>>>>>

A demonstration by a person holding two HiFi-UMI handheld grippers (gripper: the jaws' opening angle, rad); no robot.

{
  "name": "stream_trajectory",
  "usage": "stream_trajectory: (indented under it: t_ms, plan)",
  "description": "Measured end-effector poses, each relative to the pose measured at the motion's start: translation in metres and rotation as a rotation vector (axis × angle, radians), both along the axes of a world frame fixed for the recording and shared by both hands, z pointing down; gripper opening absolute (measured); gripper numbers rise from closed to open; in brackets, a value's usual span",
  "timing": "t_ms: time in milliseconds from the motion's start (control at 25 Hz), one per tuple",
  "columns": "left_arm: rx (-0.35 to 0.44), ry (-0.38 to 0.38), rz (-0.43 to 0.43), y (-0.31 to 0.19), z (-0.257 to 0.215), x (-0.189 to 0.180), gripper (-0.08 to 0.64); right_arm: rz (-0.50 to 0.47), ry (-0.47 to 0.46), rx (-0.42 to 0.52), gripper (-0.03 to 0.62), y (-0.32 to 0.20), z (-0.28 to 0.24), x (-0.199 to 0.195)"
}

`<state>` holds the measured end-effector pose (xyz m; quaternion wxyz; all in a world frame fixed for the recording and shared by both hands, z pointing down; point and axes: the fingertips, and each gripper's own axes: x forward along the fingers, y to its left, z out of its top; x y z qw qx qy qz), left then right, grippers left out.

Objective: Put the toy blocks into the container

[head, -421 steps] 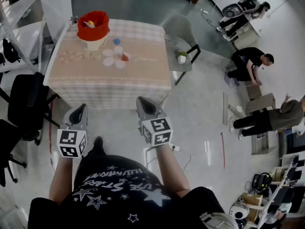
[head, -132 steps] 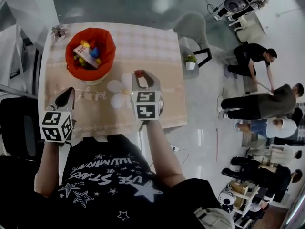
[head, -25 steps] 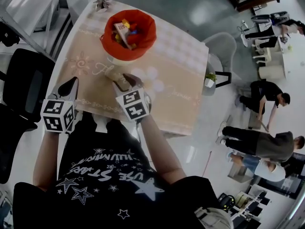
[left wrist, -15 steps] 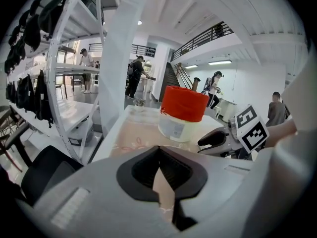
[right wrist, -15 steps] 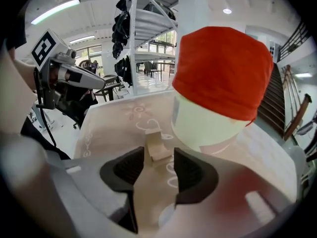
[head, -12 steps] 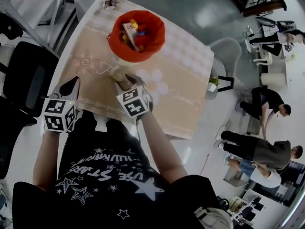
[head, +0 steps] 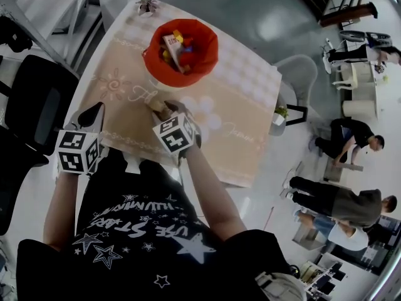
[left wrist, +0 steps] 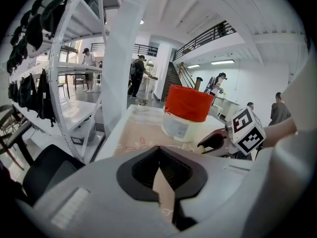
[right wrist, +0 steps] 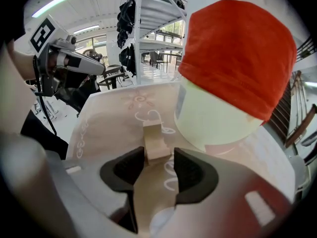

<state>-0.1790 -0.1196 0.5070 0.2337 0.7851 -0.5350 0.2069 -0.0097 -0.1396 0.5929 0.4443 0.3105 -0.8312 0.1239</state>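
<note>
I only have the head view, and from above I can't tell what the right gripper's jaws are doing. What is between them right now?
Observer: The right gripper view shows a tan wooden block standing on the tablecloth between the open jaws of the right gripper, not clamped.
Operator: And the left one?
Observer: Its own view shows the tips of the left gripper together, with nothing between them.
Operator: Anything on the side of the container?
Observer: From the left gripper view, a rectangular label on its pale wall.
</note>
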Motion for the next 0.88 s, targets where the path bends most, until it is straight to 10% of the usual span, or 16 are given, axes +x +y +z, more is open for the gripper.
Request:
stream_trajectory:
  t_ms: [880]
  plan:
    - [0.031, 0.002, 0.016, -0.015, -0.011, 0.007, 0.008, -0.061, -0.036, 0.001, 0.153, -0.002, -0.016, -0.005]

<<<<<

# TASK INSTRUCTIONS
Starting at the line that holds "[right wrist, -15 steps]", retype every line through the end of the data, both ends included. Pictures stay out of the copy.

# RESPONSE
[right wrist, -15 steps] 
[head, -12 steps] 
[head, +0 steps] 
[left wrist, +0 steps] 
[right wrist, +0 steps] 

<state>-0.1790 -0.1196 0.5070 0.2337 0.7851 -0.5350 0.2069 -0.0097 -0.1396 0.5929 0.4443 0.3105 -0.8312 0.1239</state>
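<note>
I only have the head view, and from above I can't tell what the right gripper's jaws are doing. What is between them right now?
Observer: The right gripper view shows a tan wooden block standing on the tablecloth between the open jaws of the right gripper, not clamped.
Operator: And the left one?
Observer: Its own view shows the tips of the left gripper together, with nothing between them.
Operator: Anything on the side of the container?
Observer: From the left gripper view, a rectangular label on its pale wall.
</note>
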Motion for the next 0.88 s, targets where the path bends most, until it is straight to 10% of the usual span, or 16 are given, axes +x +y +z, more is open for the gripper.
Request:
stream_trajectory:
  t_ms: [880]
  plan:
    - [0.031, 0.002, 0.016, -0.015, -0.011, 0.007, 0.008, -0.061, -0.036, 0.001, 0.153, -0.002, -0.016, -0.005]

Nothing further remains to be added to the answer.